• _TASK GOAL_:
Pictures are to be left out. Return exactly the lines below from the one with "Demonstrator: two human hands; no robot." up to and including the one with "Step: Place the".

=== DATASET CONTENT ===

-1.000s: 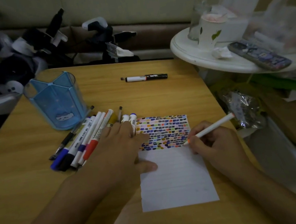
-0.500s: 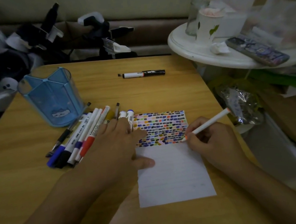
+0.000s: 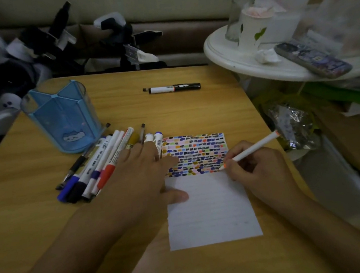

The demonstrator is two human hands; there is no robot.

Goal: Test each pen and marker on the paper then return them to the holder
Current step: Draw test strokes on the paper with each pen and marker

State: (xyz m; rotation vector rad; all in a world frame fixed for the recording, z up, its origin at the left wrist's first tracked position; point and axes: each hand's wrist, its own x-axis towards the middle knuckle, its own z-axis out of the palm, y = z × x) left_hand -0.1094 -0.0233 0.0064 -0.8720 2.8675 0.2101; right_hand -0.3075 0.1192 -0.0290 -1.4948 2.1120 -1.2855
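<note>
A white lined paper [image 3: 211,211] lies on the wooden table [image 3: 124,112], its upper part filled with rows of coloured marks. My right hand [image 3: 253,167] grips a white marker [image 3: 253,148] with an orange tip, the tip touching the paper at the right end of the lowest row. My left hand [image 3: 141,179] lies flat, fingers spread, pressing the paper's left edge and covering part of a pile of pens and markers [image 3: 99,167]. The blue transparent holder [image 3: 64,116] stands empty behind the pile. A black-and-white marker [image 3: 173,88] lies alone farther back.
A white round side table [image 3: 257,66] at the right carries a paper cup [image 3: 252,29], a glass, crumpled tissue and a phone [image 3: 312,60]. Foil wrapping and bags crowd the floor right of the table. Dark gear is piled behind the table's far left edge.
The view has shifted slightly. Both hands stay in place, the marker tip still on the paper at the lowest row's right end.
</note>
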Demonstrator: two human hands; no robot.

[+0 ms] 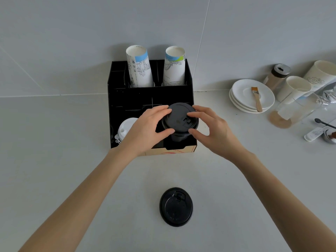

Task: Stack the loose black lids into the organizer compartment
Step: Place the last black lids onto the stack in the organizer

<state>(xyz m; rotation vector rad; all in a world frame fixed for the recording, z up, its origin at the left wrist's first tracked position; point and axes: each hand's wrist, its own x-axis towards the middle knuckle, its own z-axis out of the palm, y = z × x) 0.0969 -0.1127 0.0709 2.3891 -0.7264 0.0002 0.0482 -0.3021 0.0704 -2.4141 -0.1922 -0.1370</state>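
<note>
A stack of black lids (179,120) stands in the front right compartment of the black organizer (112,91), rising above its rim. My left hand (145,128) grips the stack's left side with thumb and fingers. On the opposite side, my right hand (214,130) holds the top lid, one fingertip resting on its surface. One loose black lid (176,206) lies flat on the counter, near me and in front of the organizer.
White lids (125,128) fill the front left compartment. Two stacks of printed paper cups (140,67) stand in the organizer's back row. To the right are stacked white saucers (252,96) with a small brush, a shaker jar (276,76), cups and a spoon.
</note>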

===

• _RESPONSE TO THIS EXERCISE_:
Demonstrator: two human hands; no robot.

[+0 ms] 

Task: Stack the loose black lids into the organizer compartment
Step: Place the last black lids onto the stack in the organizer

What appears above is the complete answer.